ACTIVITY:
Every line of the data below must be output exactly, with images left out.

DATA SHOWN:
[Start of section]
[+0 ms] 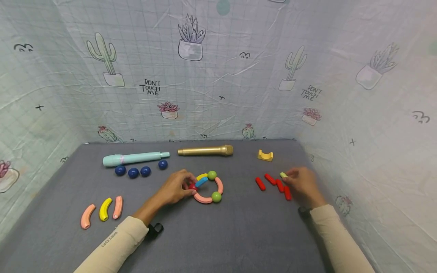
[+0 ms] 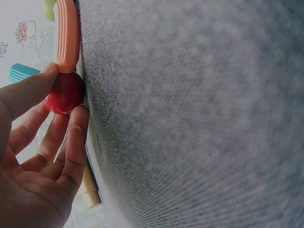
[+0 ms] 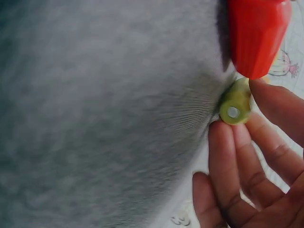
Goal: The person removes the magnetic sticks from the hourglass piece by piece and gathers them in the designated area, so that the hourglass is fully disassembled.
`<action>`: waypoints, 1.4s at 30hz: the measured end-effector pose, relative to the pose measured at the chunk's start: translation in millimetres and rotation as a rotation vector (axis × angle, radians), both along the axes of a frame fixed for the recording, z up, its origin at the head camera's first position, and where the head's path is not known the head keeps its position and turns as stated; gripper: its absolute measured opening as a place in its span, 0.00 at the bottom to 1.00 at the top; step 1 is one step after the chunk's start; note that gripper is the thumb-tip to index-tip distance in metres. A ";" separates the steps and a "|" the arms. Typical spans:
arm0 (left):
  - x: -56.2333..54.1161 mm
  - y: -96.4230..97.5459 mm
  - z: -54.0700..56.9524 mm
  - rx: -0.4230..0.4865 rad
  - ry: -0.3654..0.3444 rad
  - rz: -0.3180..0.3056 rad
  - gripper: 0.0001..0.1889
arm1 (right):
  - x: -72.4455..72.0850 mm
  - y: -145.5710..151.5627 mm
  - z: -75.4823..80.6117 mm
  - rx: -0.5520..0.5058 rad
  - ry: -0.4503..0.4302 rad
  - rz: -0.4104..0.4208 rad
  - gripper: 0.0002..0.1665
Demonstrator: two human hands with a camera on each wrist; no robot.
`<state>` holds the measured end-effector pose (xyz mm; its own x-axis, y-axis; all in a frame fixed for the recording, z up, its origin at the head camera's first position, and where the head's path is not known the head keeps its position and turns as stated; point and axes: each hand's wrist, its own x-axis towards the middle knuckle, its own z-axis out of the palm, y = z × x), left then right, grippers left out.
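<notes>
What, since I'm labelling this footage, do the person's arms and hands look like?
The left sleeve and right sleeve are plain cream; small dark lettering runs along the left one, too small to read surely. A small black device shows at each wrist, left and right. The left hand and right hand are bare, without gloves.

Looks smooth and glossy on the red ball (image 1: 193, 187), metallic on the gold microphone (image 1: 205, 151) at the ball's one o'clock, matt and woven across the grey cloth (image 1: 239, 235).
</notes>
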<state>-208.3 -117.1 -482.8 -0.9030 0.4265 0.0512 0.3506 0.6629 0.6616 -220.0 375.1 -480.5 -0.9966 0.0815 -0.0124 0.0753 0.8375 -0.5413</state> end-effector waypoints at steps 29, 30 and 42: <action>1.7 1.5 0.1 0.008 -0.011 0.003 0.14 | 18.2 -239.2 19.8 -0.307 0.106 0.488 0.20; 1.8 1.4 -0.1 0.009 -0.009 0.002 0.14 | 17.9 -243.7 19.4 -0.302 0.102 0.500 0.21; 1.0 -1.2 0.1 0.028 0.021 -0.014 0.14 | 13.0 -267.9 14.2 -0.294 0.123 0.517 0.09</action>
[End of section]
SOLVED EXERCISE:
[+0 ms] 
[+0 ms] 
[+0 ms] 
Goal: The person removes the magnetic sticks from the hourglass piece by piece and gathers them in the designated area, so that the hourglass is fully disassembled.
`<action>`: waypoints, 1.4s at 30hz: the measured end-effector pose, relative to the pose measured at the chunk's start: translation in millimetres and rotation as a rotation vector (axis × angle, radians), both along the axes of a frame fixed for the recording, z up, its origin at the head camera's first position, and where the head's path is not known the head keeps its position and turns as stated; gripper: its absolute measured opening as a place in its span, 0.00 at the bottom to 1.00 at the top; step 1 is one step after the chunk's start; note that gripper is the thumb-tip to index-tip distance in metres. A ";" separates the steps and a "|" the arms. Typical spans:
arm0 (left):
  - x: -56.2333..54.1161 mm
  - y: -96.4230..97.5459 mm
  - z: -54.0700..56.9524 mm
  - rx: -0.4230..0.4865 rad
  - ry: -0.3654..0.3444 rad
  - rz: -0.3180..0.3056 rad
  - gripper: 0.0001..0.1889
arm1 (right):
  - x: -72.4455..72.0850 mm
  - y: -145.5710..151.5627 mm
  - z: -75.4823..80.6117 mm
  - rx: -0.5520..0.5058 rad
  - ry: -0.4503..0.4302 rad
  - rz: -0.4104..0.4208 rad
  - gripper: 0.0002..0.1665
Demonstrator: two human hands with a camera on each wrist; no robot.
`<state>` holds the measured end-effector pose (xyz mm; its own x-axis, y-axis; all in a frame fixed for the recording, z up, its origin at the head camera's first position, and where the head's path is not known the head keeps its position and turns as stated; point and axes: each hand's wrist, its own x-axis towards the middle knuckle, its own z-axis out of the palm, y = z × x), left then right, grippers left out.
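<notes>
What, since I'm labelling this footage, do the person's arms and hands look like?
The left sleeve and right sleeve are plain cream; small dark lettering runs along the left one, too small to read surely. A small black device shows at each wrist, left and right. The left hand and right hand are bare, without gloves.

Looks smooth and glossy on the red ball (image 1: 193, 187), metallic on the gold microphone (image 1: 205, 151) at the ball's one o'clock, matt and woven across the grey cloth (image 1: 239, 235).
</notes>
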<state>-208.3 -117.1 -482.8 -0.9030 0.4265 0.0512 0.3506 0.6629 0.6616 -220.0 375.1 -480.5 -0.9966 0.0815 -0.0124 0.0753 0.8375 -0.5413</state> end-effector waypoints at steps 29, 30 and 42: <action>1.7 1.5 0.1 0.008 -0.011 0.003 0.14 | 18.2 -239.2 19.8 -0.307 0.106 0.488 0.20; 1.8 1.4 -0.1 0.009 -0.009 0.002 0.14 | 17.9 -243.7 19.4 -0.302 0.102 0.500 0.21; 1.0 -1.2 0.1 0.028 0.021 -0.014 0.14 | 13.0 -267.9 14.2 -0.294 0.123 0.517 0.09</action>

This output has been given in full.